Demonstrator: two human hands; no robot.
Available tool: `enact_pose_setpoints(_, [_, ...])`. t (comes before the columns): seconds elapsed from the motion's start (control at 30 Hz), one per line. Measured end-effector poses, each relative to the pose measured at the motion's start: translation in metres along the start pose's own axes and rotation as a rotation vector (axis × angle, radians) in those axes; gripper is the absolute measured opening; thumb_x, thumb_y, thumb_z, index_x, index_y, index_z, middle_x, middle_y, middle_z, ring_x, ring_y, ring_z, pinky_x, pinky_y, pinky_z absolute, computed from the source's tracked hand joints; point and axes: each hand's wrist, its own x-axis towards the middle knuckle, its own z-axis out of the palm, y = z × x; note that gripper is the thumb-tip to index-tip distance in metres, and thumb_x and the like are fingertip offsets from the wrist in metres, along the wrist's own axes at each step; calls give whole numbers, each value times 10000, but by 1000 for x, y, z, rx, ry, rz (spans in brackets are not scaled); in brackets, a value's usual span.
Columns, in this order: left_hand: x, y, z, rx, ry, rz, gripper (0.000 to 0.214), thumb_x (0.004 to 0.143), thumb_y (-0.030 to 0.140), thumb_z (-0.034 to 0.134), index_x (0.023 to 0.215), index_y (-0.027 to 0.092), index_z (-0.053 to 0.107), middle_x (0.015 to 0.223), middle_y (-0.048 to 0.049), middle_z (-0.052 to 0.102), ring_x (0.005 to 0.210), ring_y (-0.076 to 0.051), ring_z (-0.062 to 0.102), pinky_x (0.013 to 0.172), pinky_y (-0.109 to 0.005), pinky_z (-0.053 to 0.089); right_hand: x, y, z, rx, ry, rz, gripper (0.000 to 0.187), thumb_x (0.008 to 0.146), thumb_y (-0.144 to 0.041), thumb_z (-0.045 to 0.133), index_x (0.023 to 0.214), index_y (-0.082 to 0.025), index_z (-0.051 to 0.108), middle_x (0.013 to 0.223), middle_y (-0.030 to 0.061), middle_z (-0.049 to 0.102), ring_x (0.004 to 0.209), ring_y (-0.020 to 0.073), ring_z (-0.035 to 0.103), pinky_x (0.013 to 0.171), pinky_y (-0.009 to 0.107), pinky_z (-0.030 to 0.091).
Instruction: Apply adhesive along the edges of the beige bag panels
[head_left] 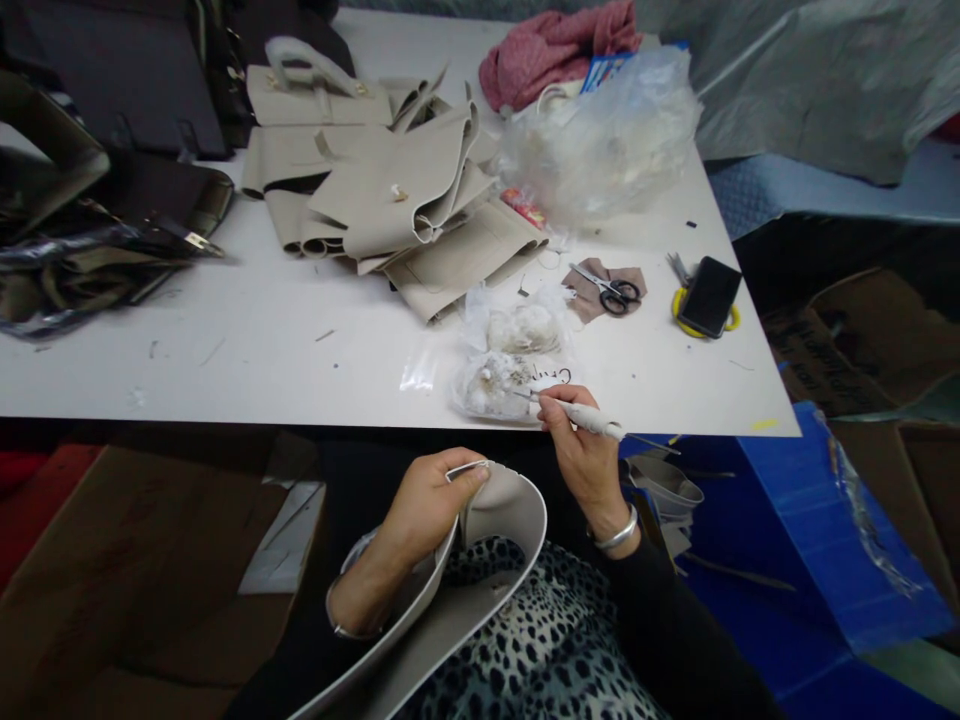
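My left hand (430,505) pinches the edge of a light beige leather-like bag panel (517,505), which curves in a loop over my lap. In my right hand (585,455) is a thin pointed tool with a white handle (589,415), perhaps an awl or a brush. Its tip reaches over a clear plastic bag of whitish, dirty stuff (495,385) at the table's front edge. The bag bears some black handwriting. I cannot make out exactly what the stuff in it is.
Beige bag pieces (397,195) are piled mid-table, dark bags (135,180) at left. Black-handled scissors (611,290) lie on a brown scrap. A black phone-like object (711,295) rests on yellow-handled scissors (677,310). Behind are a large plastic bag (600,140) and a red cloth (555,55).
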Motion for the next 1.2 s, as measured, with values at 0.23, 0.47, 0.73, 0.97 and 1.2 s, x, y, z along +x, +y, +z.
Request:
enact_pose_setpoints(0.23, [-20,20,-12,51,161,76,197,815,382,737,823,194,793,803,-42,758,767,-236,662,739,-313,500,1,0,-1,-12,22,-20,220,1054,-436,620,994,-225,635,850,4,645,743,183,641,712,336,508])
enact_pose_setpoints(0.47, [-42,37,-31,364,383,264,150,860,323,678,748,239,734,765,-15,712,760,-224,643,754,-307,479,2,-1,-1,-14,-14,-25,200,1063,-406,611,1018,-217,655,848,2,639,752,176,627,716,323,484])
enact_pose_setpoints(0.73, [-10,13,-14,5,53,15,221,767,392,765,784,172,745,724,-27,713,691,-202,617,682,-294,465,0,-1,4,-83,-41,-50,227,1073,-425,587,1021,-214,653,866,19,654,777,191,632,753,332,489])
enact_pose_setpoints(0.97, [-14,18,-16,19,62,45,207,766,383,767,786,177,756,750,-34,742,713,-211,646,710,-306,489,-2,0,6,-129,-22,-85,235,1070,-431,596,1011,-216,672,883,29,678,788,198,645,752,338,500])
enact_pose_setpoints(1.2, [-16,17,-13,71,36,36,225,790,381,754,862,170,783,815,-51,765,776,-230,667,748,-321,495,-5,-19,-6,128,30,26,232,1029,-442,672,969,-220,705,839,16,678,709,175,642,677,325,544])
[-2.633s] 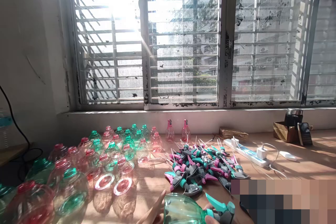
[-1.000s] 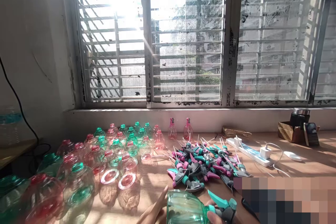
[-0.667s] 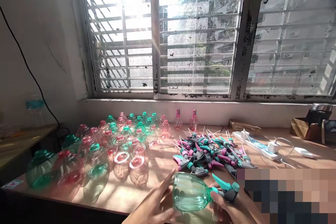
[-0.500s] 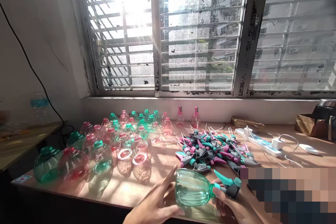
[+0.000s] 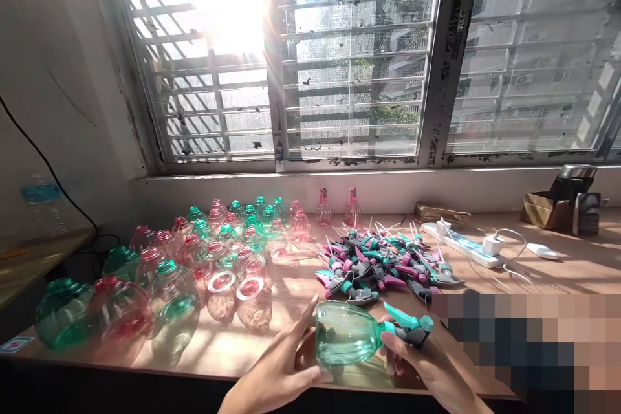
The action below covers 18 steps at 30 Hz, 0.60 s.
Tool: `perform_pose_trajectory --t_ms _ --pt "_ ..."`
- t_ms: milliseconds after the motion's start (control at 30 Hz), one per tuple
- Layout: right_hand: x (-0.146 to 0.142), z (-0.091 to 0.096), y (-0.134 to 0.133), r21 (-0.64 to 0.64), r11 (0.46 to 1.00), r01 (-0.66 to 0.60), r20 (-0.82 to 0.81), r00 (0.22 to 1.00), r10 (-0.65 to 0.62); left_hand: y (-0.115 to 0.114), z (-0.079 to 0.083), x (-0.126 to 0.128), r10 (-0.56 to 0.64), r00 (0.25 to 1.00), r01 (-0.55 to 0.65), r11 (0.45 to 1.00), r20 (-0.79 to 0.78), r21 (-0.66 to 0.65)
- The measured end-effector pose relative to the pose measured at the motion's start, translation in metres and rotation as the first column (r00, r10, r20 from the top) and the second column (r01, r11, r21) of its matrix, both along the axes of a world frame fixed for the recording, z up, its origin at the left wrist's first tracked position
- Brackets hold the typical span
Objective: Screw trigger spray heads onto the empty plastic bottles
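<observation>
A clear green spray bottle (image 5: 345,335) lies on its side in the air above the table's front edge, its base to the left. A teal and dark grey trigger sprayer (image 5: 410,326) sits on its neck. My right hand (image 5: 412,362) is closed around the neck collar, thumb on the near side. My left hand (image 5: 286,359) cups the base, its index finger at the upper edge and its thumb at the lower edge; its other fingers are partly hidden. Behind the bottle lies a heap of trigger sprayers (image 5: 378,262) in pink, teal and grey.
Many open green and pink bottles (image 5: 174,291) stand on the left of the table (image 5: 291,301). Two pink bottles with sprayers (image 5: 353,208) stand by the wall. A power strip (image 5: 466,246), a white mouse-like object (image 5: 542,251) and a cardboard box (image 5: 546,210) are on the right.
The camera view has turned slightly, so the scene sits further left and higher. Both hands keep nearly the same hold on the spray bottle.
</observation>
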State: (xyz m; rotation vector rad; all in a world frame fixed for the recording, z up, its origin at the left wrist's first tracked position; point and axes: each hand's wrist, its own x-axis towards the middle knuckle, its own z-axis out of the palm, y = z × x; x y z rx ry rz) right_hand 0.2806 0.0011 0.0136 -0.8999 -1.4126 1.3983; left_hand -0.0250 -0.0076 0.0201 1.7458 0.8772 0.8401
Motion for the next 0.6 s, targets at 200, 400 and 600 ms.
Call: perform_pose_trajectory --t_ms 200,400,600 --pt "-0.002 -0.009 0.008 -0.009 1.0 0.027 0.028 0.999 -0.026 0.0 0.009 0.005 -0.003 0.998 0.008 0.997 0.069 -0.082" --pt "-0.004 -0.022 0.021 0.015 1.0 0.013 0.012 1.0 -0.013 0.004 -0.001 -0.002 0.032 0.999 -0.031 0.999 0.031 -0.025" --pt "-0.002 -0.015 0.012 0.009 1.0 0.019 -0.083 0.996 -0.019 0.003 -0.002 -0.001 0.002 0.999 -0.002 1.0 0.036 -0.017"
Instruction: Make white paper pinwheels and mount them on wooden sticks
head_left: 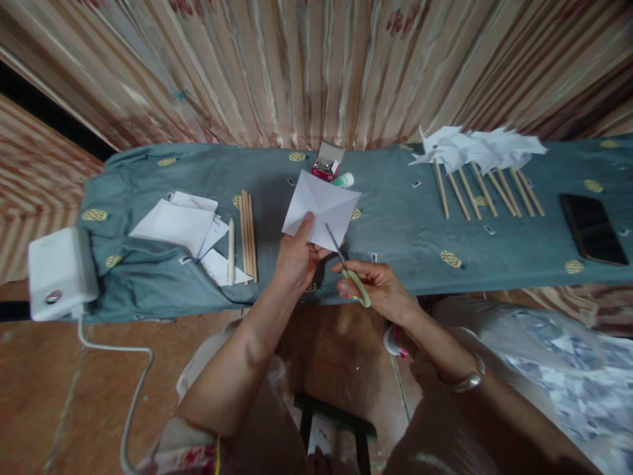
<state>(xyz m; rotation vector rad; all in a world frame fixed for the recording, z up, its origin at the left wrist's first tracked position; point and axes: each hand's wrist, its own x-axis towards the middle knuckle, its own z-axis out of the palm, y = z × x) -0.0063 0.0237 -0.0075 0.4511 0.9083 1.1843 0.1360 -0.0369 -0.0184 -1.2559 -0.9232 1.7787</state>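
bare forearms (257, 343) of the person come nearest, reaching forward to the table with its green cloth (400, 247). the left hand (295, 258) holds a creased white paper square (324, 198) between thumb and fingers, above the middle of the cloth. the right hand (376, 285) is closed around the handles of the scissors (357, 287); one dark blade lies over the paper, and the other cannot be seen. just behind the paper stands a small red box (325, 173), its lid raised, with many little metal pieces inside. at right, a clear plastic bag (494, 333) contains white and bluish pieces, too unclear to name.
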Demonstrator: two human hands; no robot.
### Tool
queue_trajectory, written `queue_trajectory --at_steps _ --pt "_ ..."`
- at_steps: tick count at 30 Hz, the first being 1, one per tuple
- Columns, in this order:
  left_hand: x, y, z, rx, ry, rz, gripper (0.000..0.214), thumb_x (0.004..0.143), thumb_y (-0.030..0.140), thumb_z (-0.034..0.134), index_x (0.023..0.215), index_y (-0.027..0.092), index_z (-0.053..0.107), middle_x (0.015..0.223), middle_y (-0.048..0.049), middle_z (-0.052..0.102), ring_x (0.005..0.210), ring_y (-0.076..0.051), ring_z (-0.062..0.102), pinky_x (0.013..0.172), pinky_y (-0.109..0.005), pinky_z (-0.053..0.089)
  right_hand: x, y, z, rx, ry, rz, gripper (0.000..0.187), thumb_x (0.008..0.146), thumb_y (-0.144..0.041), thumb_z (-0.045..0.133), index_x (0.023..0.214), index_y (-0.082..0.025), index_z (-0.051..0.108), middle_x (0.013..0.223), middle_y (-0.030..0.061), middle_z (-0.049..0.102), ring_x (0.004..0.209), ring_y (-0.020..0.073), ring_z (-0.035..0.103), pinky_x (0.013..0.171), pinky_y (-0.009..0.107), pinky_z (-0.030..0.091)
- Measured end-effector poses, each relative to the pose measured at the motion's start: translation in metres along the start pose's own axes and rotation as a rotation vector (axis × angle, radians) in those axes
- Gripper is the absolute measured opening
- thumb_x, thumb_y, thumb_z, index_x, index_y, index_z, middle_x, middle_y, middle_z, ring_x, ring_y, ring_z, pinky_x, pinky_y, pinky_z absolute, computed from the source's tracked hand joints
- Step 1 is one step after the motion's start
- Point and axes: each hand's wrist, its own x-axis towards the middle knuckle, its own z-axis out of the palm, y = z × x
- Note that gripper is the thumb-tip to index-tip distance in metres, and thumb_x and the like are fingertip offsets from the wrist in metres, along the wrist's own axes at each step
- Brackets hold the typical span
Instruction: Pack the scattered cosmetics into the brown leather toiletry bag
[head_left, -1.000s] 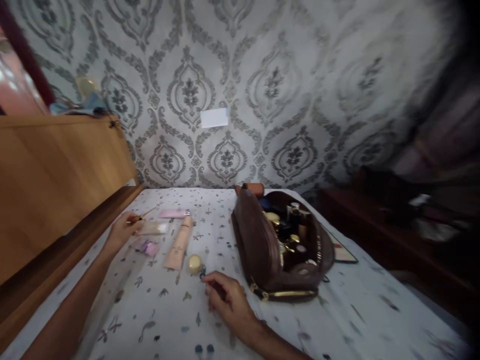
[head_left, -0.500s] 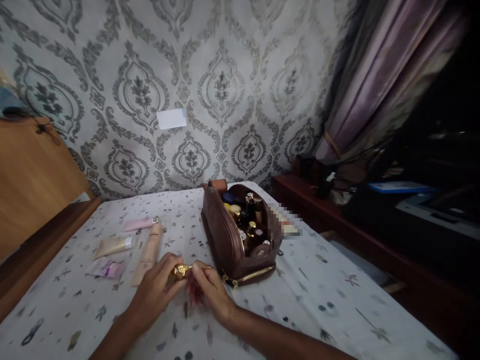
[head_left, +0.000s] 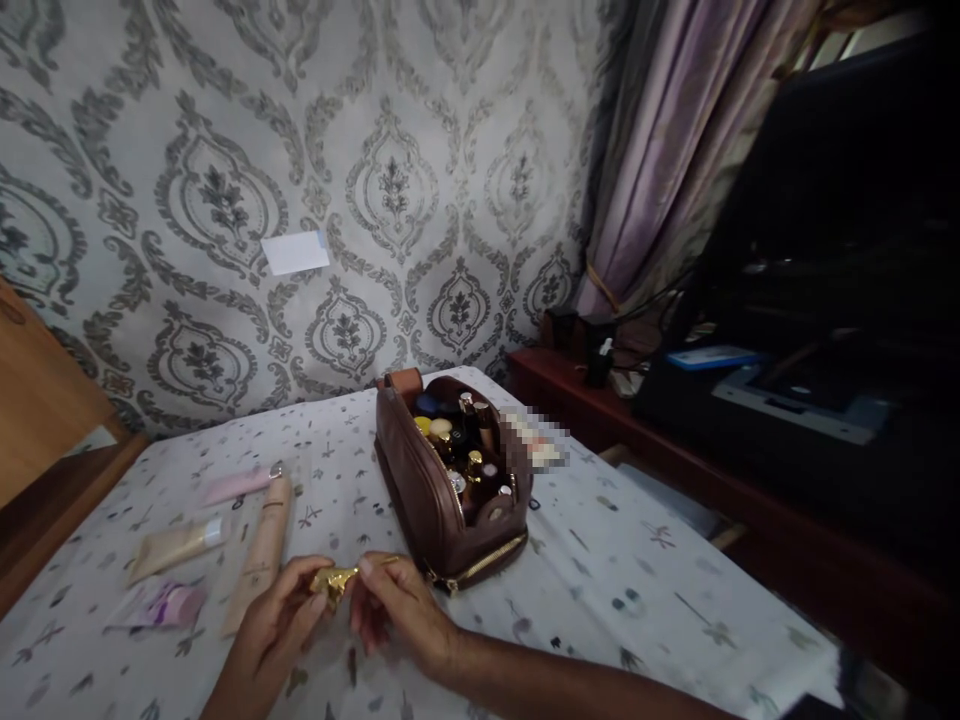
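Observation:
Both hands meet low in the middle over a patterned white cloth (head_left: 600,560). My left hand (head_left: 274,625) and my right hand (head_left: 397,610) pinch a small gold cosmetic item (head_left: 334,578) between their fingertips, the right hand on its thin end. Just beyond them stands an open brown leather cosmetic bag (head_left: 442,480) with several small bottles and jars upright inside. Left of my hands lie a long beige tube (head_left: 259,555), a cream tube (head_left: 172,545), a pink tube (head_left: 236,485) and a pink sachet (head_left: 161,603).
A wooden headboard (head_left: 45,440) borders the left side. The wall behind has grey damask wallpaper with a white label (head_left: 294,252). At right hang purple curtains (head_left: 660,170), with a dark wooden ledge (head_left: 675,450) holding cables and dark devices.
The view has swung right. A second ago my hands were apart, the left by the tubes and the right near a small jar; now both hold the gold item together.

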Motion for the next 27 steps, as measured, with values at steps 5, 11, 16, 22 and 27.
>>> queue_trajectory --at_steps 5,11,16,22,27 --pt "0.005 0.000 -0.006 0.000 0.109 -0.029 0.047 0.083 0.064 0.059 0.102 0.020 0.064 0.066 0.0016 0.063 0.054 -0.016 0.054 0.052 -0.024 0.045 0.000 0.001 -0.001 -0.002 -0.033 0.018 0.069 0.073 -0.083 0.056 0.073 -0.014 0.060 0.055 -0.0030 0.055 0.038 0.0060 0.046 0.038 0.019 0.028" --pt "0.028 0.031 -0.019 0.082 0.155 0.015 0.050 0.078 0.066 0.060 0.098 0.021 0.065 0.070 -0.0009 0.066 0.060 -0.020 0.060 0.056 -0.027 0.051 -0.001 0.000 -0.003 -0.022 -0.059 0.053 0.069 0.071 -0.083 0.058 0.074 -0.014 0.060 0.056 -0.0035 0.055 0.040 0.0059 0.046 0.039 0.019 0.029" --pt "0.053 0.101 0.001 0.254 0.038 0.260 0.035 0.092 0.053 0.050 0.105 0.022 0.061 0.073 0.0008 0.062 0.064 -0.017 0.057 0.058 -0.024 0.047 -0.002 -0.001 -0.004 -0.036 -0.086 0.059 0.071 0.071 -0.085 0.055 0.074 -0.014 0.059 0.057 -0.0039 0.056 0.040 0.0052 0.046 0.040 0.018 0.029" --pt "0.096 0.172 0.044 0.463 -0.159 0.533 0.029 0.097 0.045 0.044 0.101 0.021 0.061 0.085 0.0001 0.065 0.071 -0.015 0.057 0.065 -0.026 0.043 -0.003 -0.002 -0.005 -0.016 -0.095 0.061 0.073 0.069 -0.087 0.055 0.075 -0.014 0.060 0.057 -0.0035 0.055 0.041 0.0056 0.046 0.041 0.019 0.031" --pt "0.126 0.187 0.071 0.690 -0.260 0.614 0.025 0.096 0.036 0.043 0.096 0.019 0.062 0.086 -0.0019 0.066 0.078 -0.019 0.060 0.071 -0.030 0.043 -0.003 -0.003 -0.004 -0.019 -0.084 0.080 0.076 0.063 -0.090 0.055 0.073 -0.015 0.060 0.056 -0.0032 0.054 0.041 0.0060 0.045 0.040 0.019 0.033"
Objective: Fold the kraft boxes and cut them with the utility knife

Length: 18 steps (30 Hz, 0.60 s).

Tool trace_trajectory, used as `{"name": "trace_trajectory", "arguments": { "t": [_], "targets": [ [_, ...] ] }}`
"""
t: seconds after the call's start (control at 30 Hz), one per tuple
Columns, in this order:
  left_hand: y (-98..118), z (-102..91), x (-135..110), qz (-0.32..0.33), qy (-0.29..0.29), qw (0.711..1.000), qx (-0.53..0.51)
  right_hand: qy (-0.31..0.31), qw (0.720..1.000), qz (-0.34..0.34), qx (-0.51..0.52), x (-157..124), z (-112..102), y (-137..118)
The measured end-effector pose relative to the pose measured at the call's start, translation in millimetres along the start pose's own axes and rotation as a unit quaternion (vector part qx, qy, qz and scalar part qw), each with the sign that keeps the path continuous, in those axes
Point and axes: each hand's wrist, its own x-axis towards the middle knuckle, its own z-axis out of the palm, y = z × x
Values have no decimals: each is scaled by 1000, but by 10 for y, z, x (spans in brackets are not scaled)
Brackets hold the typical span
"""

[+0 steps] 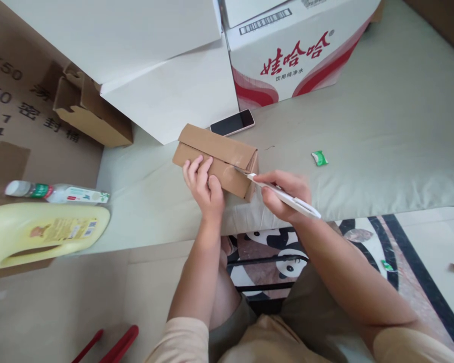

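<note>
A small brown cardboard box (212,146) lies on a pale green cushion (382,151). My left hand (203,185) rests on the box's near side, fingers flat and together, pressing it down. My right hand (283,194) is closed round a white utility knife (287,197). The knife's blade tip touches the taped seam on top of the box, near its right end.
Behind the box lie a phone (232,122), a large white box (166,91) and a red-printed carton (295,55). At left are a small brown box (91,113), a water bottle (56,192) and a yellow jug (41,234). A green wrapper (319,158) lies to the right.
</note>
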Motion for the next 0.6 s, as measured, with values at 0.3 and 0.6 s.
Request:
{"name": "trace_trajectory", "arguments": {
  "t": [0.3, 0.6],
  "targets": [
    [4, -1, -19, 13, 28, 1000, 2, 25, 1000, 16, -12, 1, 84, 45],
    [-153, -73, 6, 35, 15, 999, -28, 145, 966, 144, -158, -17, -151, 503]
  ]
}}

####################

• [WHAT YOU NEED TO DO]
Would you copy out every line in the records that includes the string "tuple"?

• [SOLUTION]
- t_ms: milliseconds after the motion's start (control at 30 Hz), one per tuple
- at_steps: tick count at 30 Hz, the first being 1, one per tuple
t: seconds after the call's start (control at 30 Hz), one per tuple

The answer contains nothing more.